Metro Weekly

Federal judge dismisses lawsuit challenging Maryland’s ban on youth conversion therapy

Liberty Counsel says they'll appeal ruling, alleging ban violates therapists' free speech rights

A scene from the conversion therapy documentary “The Sunday Sessions” – Photo: Richard Yeagley/First Run Features.

A federal judge has thrown out a lawsuit brought by a prominent psychotherapist who is attempting to overturn Maryland’s prohibition on licensed therapists subjecting minors to conversion therapy.

On Sept. 20, U.S. District Judge Deborah Chasanow rejected arguments put forth by lawyers for Christopher Doyle, the co-founder of the National Task Force for Therapy Equality and founder of Voice of the Voiceless, an organization that advocates on behalf of “former homosexuals and people with unwanted same-sex attraction.”

When the lawsuit was filed in January, Doyle and his lawyers from the conservative legal organization Liberty Counsel argued that the ban violated Doyle’s religious freedom and his right to free speech under the First Amendment.

But Chasanow said that prohibiting the practice of the therapy doesn’t prevent licensed therapists from expressing their personal views about the efficacy of conversion therapy to minor clients, reports The Baltimore Sun.

“[Doyle’s] arguments that conversion therapy cannot be characterized as conduct are unpersuasive. During the motions hearing, Plaintiff argued that some therapies, such as aversive therapy, clearly involve conduct and, as such, should be differentiated from talk therapy. However, conduct is not confined merely to physical action,” Chasanow wrote in her ruling dismissing the case.

“Plaintiff asserted at the motions hearing that he wishes to conduct speech-based conversion therapy when the change goal originates with his minor client. If his client presents with such a goal, Plaintiff would presumably adopt the goal of his client and provide therapeutic services that are inherently not expressive because the speech involved does not seek to communicate Plaintiff’s views,” Chasanow wrote. “Thus, Plaintiff’s argument fails to demonstrate how speech therapy is any more expressive, and thus less in the nature of conduct, than aversive therapy.”

Additionally, the law does not have any restrictions on adult patients receiving the therapy.

“During the motions hearing, Plaintiff added to his argument that [the ban] is not narrowly tailored, asserting that the statute fails to differentiate between voluntary and forced change efforts. However, children under the age of 16 do not have capacity to consent to psychological treatment,” added Chasanow. “Children over the age of 16 do not possess ‘the capacity to refuse consultation, diagnosis, or treatment for a mental or emotional disorder for which a parent, guardian, or custodian of the minor has given consent.’ 

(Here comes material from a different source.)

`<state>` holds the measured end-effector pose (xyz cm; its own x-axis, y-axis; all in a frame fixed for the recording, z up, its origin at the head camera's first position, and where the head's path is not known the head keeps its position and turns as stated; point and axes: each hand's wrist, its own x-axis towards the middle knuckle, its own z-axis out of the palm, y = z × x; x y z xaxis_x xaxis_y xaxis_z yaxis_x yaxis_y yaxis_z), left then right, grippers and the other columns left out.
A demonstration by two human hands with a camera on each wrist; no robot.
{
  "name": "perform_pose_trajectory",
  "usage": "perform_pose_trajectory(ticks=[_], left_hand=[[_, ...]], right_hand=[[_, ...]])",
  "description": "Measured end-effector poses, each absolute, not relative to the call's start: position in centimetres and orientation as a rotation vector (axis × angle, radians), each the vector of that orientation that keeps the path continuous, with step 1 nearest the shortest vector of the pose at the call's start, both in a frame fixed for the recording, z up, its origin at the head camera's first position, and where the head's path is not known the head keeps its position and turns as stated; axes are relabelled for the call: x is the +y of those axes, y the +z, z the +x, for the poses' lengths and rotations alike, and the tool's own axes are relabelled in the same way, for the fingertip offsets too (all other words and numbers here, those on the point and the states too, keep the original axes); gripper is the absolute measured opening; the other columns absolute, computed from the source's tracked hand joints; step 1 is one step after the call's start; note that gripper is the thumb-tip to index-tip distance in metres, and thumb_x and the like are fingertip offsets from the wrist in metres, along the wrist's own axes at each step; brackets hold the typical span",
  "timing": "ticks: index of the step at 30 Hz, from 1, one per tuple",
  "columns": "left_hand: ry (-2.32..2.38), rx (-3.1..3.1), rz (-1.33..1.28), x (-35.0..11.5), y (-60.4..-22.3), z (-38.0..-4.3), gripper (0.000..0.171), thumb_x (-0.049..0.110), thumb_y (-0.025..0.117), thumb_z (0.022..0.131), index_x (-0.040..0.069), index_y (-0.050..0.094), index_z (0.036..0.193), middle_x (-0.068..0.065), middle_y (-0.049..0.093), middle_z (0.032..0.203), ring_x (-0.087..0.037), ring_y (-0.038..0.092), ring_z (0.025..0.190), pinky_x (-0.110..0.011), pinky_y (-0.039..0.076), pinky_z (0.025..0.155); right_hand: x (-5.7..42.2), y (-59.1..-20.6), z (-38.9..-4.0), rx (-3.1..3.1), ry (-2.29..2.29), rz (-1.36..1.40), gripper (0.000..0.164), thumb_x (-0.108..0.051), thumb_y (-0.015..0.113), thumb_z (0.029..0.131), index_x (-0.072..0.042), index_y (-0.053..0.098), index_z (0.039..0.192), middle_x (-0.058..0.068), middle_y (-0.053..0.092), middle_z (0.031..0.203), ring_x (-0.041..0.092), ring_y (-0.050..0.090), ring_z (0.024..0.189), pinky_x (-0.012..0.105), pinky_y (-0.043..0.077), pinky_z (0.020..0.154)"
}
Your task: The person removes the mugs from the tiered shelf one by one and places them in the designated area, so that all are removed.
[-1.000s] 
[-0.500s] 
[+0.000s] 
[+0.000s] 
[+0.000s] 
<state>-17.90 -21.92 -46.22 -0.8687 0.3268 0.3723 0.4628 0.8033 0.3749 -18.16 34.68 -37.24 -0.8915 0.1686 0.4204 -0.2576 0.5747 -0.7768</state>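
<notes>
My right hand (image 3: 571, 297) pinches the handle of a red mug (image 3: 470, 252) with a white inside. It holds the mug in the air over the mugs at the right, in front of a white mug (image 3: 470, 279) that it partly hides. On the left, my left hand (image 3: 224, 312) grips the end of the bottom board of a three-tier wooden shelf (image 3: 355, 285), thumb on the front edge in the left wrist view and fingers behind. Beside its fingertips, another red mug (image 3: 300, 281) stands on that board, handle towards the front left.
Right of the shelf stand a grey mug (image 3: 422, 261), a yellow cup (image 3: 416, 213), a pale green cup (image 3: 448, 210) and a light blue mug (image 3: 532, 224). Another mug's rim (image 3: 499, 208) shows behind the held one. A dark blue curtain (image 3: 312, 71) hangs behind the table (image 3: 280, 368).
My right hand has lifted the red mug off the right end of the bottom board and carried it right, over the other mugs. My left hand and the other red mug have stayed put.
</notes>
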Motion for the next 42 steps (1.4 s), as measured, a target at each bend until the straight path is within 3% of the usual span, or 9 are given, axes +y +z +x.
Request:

“Because Maryland law prevents minors from consenting to therapy in many circumstances, it is difficult to conceive how [the ban] could be modified to allow voluntary conversion therapy while complying with Maryland consent laws and achieving Maryland’s goal of protecting minors. Thus, Plaintiff has not offered a viable alternative to [the ban] that would achieve the narrowing effect he desires.”

Doyle’s attorneys told the Sun they intend to appeal the decision.

Raquel Coombs, a spokeswoman for Attorney General Brian Frosh — who was named in the lawsuit — said in a statement that conversion therapy “relies on the false premise that an LGBTQ individual is broken and must be fixed.”

“Advocates of this type of therapy are selling something that doesn’t make people’s lives better, (but) rather, as the court agreed, is actually harmful to minors,” Coombs said.

Shannon Minter, legal director for the National Center for Transgender Equality, praised the Attorney General’s office for “an outstanding job defending this lifesaving law to protect youth from conversion therapy. They understood why this is so important, and their briefs [and] argument were flawless.”

In a statement on its website, Liberty Counsel argued that the Supreme Court’s decision allowing “crisis pregnancy centers” to masquerade as legitimate abortion clinics (even when they gave false or unscientific information to patients who sought help there) effectively opened the door to overturning all conversion therapy bans in the United States on the basis that such bans stifle the free speech rights of the therapy provider.

“In its decision, the district court ignored the Supreme Court’s decision in National Institute for Family and Life Advocates v. Becerra (NIFLA), which rejected the notion that states can single out the speech of licensed professionals for lesser protection under the First Amendment,” Liberty Counsel writes.

“The district court relied upon the decisions in Pickup v. Brown and King v. Governor of New Jersey, both of which held counseling bans like Maryland’s are permissible under the First Amendment because licensed professionals do not engage in fully protected speech when counseling clients. But in NIFLA, the Supreme Court specifically called out those decisions as incorrectly decided, reopening the door to constitutional challenges of therapy bans.”